RELAPSING FEVER John Everett Dutton, who studied and named Trypanosoma gambiense (37), also studied tick-borne relapsing fever in the Congo. In 1905, during the course of his investigation, he became fatally infected with the organism that bears his name, Borrelia duttonii (162). A medical student, collecting ticks in Texas in 1933, contracted fatal relapsing fever (J. L. Terrell, personal communication).

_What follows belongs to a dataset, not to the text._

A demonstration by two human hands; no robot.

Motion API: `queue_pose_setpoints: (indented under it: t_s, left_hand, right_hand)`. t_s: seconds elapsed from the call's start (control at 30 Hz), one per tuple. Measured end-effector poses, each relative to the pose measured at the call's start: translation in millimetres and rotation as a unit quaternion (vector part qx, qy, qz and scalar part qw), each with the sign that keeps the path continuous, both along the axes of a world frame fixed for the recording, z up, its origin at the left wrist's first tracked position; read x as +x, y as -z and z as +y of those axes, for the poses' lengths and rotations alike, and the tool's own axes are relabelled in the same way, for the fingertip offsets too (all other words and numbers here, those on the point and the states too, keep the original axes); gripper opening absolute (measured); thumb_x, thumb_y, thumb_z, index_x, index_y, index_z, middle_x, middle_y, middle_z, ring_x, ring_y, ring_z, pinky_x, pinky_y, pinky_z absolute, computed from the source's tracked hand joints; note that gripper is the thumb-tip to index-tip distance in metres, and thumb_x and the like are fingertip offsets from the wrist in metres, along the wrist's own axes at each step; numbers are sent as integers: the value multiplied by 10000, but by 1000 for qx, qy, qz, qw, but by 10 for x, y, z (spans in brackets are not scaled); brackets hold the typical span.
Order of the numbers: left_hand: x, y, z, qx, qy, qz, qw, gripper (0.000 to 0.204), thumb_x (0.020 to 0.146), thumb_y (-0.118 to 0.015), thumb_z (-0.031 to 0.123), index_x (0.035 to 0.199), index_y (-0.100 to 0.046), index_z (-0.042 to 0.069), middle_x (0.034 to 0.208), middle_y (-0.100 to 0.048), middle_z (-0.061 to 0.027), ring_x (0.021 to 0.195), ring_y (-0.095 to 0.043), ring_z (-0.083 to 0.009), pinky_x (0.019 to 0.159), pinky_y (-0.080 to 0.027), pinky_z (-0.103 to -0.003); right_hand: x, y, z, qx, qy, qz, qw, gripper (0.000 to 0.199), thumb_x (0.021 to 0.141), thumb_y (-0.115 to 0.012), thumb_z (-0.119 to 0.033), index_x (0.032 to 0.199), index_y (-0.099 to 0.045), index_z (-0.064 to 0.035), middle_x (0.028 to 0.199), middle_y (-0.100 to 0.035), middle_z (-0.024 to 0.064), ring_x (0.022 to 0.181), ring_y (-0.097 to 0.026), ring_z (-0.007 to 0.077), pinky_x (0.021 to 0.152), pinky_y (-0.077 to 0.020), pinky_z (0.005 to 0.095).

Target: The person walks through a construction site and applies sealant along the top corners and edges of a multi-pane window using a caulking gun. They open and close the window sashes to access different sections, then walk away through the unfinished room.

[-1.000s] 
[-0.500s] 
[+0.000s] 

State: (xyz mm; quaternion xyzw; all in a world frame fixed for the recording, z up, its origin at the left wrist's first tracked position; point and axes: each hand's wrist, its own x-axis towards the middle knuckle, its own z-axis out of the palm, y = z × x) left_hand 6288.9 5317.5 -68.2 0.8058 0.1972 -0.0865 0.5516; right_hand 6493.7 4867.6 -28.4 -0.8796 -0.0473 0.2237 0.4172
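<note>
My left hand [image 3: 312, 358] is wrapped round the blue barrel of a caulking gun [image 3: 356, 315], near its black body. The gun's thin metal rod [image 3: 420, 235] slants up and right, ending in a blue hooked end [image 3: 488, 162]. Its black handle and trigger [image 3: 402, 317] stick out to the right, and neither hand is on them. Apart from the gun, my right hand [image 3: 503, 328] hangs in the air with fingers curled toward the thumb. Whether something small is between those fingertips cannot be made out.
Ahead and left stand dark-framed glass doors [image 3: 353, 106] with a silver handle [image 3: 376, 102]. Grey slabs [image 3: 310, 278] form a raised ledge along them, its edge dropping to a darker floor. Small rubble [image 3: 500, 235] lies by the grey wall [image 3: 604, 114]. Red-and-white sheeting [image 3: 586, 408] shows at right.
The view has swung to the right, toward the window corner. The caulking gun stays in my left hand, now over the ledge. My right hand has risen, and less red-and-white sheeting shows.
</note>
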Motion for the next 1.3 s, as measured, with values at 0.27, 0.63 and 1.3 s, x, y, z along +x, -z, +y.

OTHER BACTERIAL INFECTIONS A Peruvian medical student, D. A. Carrion, wanted to study the incubation period and other features of ver­ruga. In 1885, he persuaded a fellow student to inoculate him with blood from a verruga patient (107). As his symptoms progressed, Carrion realized that he was developing Oroya fever. His death demonstrated that the agents of verruga and Oroya fever are the same. A fatal case of dysentery, probably acquired in the laboratory, was reported to Kisskalt (82). In 1935, a gradu­ate student in Minnesota accidentally pricked her finger while injecting a rabbit with a pure culture of staphylococcus. She died of staphylococcal septicemia 3 days later (H. Downing, personal communication).

Viral Infections

ASCENDING MYELITIS B virus has caused more deaths among labora­tory workers than any other virus and it is second only to the typhoid bacillus in fatalities due to all agents (133). This infection also has the highest case fatality rate, 71 %, and those who have survived the disease are likely to be incapacitated for months (15,29,40). The designation, B virus, derives from the name of the first victim of the disease, W. Brebner, who was bitten by a rhesus monkey in 1932 and from whose brain Sabin & Wright (156) isolated the virus. Of the 15 fatalities 9 occurred in 1957 and 1958 (29, 70, 112, 124, 132).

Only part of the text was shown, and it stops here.